◆ Assignment ◆
Copy out the listing in full, exactly as written, but not its pictures.

◆ Recorded information ◆
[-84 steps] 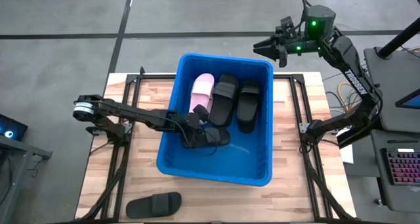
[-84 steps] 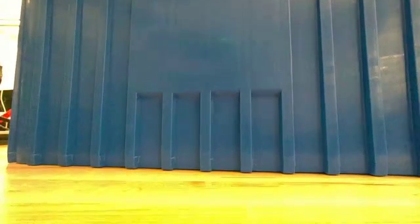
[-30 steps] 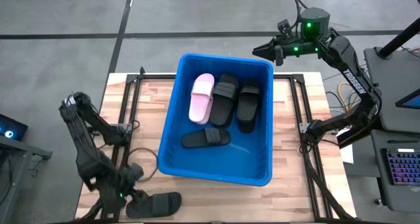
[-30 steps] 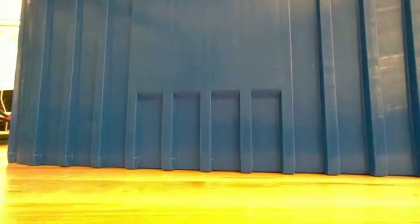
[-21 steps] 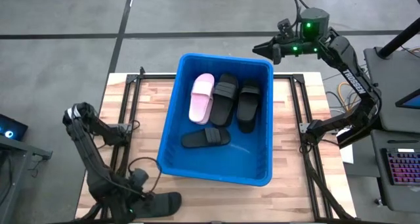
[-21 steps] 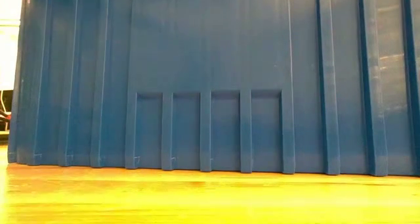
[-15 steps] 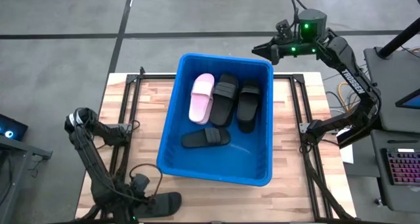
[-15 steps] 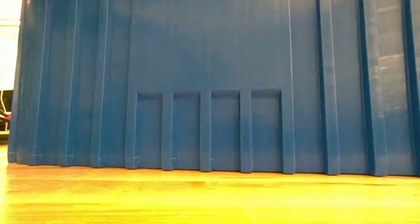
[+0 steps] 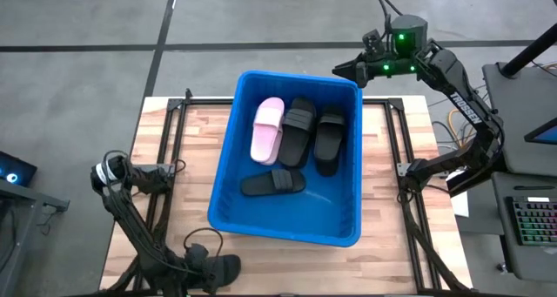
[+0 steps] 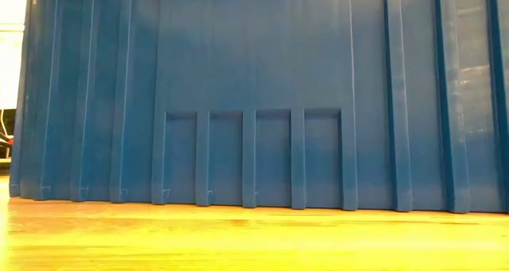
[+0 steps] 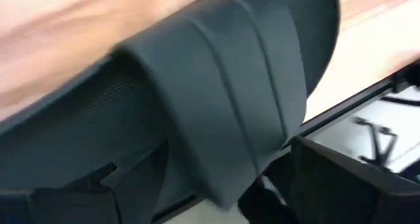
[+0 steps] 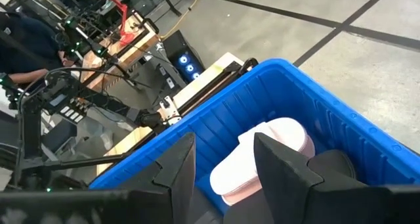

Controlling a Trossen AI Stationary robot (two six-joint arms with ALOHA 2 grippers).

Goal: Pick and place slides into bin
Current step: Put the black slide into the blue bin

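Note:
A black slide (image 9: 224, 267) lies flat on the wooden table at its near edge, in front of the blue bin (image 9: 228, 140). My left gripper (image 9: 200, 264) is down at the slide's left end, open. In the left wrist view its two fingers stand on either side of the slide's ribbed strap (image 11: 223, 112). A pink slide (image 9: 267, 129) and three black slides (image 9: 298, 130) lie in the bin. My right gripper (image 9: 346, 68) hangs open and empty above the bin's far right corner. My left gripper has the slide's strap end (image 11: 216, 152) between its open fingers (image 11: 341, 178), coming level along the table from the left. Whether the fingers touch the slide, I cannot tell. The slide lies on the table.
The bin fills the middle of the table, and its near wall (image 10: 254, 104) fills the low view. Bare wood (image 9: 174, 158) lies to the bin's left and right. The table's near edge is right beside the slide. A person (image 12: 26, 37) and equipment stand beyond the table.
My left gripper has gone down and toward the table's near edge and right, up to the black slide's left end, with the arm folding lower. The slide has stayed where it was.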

◆ Problem solution ◆
[-84 steps] 
[-84 steps] 
[-30 steps] 
[-30 steps] 
[-21 steps] 
[-21 steps] 
[-15 steps] 
[-15 steps] 
[+0 steps] 
[+0 steps] 
[+0 steps] 
[+0 steps] 

Controlling a Trossen AI Stationary robot (two six-joint arms with ALOHA 2 grippers).

Goal: Pick and place slides into bin
Current step: Put the black slide into the blue bin

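Note:
A black slide (image 9: 224, 267) lies flat on the wooden table at its near edge, in front of the blue bin (image 9: 228, 140). My left gripper (image 9: 200, 264) is down at the slide's left end, open. In the left wrist view its two fingers stand on either side of the slide's ribbed strap (image 11: 223, 112). A pink slide (image 9: 267, 129) and three black slides (image 9: 298, 130) lie in the bin. My right gripper (image 9: 346, 68) hangs open and empty above the bin's far right corner. My left gripper has the slide's strap end (image 11: 216, 152) between its open fingers (image 11: 341, 178), coming level along the table from the left. Whether the fingers touch the slide, I cannot tell. The slide lies on the table.
The bin fills the middle of the table, and its near wall (image 10: 254, 104) fills the low view. Bare wood (image 9: 174, 158) lies to the bin's left and right. The table's near edge is right beside the slide. A person (image 12: 26, 37) and equipment stand beyond the table.
My left gripper has gone down and toward the table's near edge and right, up to the black slide's left end, with the arm folding lower. The slide has stayed where it was.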

Nothing more remains for this exercise.